There are some continuing trends in America that most dental offices need to start paying attention to if they wish to increase their service. By the year 2000, three-forth of all American families will be dual income, with both mother and father working. This means that 75% of the families will be making more than ever before. In 1995 the average American has about twice the buying power today as compared to the average family in 19521. The trade off for all of this prosperity, however, is lack, of time, specifically leisure time. In addition, in 1985 the average work week had already reached 49 hours, causing leisure time to decline almost one third in just over a decade.

So how do you appeal to patients with more spending power than ever before and not enough leisure time? You must offer them morning and evening hours to give them the time to come spend money in your office. I'm not suggesting your work 7 a.m. to 7 p.m. 7 days a week, but we work 7 a.m. - 3 p.m. two days a week, and 11 a.m. - 7 p.m. the other two days a week. In contrast to my first office, my new office is located in a heavy dual income family area. Morning and evening hours fill up first, whereas in my other practice in an older community, 9 a.m. - 4 p.m. was seen as normal business hours. Start keeping track of how many of your new patients are dual income families and I think you will be surprised. Don't force the families to choose a clinic with extended hours simply because you or your staff is too lazy to make this change in your office What your hours have been for the last 20 years has nothing to do with what they'll need to be for the next 20 years.

Are Crowns a Commodity?

Of course we know that most dentists crowns are about as similar as any two snowflakes, but our patients don't have the dental knowledge or experience to figure this out. And it is true that to a certain segment of the population that "A dentist is a dentist is a dentist..." To these people dentists are all alike and thus can be treated like commodity. These people need no service and simply want to compare price. It is much like the way I shop for toilet paper: I want it soft and cheap, and I don't need to pay for any service with it. For these non-service items, most of the growing American middle class is heading for discounters like Price Club, Costco and Sam's Club. I often chuckle as I count all the luxury cars in the parking lots of these discounted stores, but these are the same patients that don't think twice about doing those 3 Empress crowns.
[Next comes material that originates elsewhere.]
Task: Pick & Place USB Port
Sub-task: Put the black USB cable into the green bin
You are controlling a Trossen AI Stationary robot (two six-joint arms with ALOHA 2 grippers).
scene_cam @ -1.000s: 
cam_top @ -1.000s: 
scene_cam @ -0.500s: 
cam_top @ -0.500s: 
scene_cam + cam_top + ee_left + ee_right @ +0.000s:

My target market is intelligent enough to seek out commodities at their cheapest price, even if it means having to buy 17 six-packs of toilet paper shrink wrapped together. But they are also intelligent enough to realize that dentistry is not a commodity, and they are willing to spend premium dollars for a dental office that goes above and beyond the call of duty, both clinically and interpersonally. You should also be intelligent enough to realize that all the dollars that everyone is saving at the discounters are waiting to be dropped into someone else's lap, and my belief is that a cosmetic dental office is an even better choice than the beauty salon or jewelry store that would get it otherwise.